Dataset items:
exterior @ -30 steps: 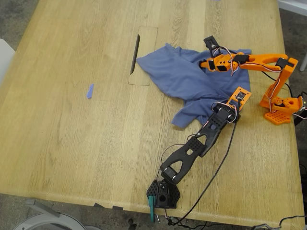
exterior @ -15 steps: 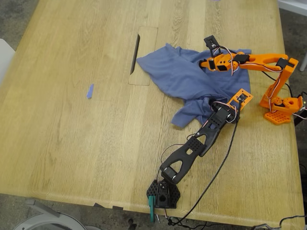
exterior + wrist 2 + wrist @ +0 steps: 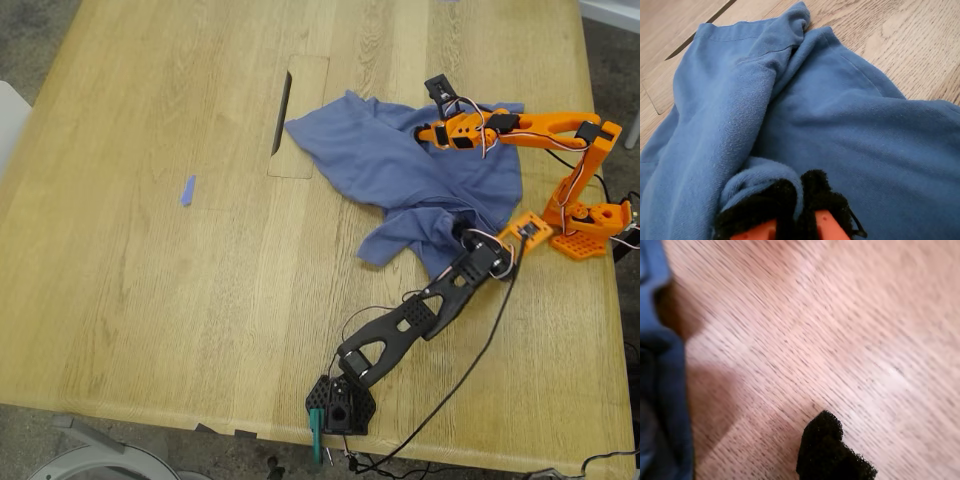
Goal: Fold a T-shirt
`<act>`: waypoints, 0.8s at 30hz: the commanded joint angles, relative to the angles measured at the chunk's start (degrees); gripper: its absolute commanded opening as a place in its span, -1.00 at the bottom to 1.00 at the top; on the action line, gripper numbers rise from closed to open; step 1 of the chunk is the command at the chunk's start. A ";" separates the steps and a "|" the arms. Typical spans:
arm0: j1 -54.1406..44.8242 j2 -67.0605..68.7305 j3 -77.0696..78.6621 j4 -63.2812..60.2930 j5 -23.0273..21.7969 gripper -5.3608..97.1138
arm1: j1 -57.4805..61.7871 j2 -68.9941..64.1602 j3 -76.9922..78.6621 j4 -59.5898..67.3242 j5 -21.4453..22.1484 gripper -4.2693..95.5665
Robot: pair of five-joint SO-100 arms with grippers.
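one arm (image 3: 410, 320) black with cutouts; other arm (image 3: 540, 128) orange (loose wires on both)

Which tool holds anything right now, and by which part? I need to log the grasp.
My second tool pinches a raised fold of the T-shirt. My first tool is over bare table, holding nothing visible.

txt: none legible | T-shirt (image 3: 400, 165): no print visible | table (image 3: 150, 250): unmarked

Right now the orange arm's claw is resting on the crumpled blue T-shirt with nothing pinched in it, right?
Not quite. The orange arm's claw, my second claw, does rest on the crumpled blue T-shirt, but it is shut on a fold of the cloth. The second wrist view shows the fold squeezed between its black pads.
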 commanded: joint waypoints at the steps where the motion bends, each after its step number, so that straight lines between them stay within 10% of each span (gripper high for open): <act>1: -0.79 1.05 -0.53 0.00 2.11 0.45 | -0.62 0.53 -0.70 -1.23 -0.09 -0.92; 24: -14.59 -7.29 -1.93 -1.14 16.26 0.34 | -1.76 -0.79 -1.23 -2.37 0.00 -0.92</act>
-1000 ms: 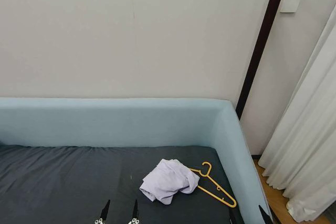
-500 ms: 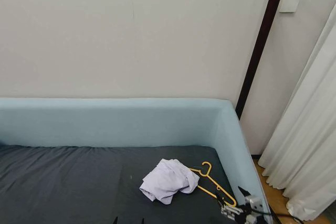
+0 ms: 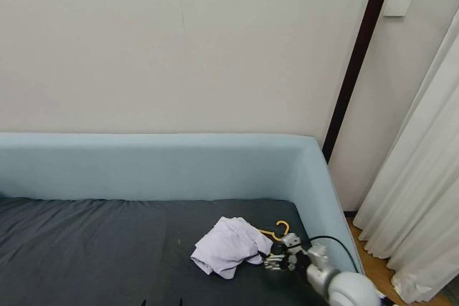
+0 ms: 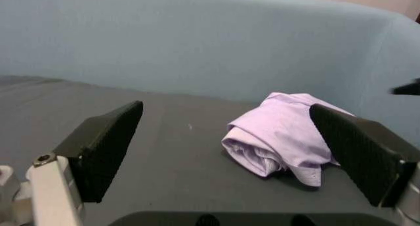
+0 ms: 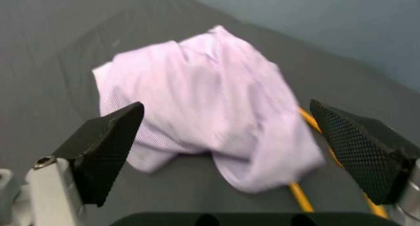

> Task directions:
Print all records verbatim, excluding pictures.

> Task response:
exterior @ -30 steps: 
exterior @ -15 steps: 
exterior + wrist 2 + wrist @ +0 steps: 
Goal: Fold a T-shirt
`<act>`: waypoints, 0.8s at 30hz: the commanded joint angles, relative to the angles measured at the chunk's start (degrees); gripper: its absolute commanded opening as a place in its span, -1.00 at the bottom to 1.00 at the top; on the action line, gripper numbers rise from closed to open; step 1 of the chunk is the command at the chunk's start. A ";" separates the steps and a "|" the arms. Typical spans:
arm0: j1 -54.1406..44.8242 j2 -67.0605..68.7305 j3 -77.0696..78.6621 j4 -63.2812..60.2930 j5 -23.0273..21.7969 gripper -5.3608..97.1138
arm1: j1 -57.4805..61.7871 j2 -68.9941..64.1602 j3 -76.9922..78.6621 j4 -59.5898..67.3242 j5 -21.4453..22.1484 gripper -4.2693..95.5665
Robot: pair of five-joint SO-100 arms with grippers.
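one arm (image 3: 410, 320) black with cutouts; other arm (image 3: 540, 128) orange (loose wires on both)

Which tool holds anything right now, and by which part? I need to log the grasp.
My second tool pinches a raised fold of the T-shirt. My first tool is over bare table, holding nothing visible.

txt: none legible | T-shirt (image 3: 400, 165): no print visible | table (image 3: 150, 250): unmarked

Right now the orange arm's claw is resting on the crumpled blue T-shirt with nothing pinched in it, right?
Not quite. The orange arm's claw, my second claw, does rest on the crumpled blue T-shirt, but it is shut on a fold of the cloth. The second wrist view shows the fold squeezed between its black pads.
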 commanded: joint waypoints at the steps where the motion bends, each after its step number, so that straight lines between them stay within 10% of each span (gripper high for open): <act>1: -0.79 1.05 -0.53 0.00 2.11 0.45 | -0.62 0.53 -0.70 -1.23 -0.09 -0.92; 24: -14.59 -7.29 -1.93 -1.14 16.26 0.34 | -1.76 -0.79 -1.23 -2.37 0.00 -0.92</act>
-1000 ms: 
-500 ms: 
+0 ms: 
+0 ms: 
+0 ms: 

The exercise has no further content.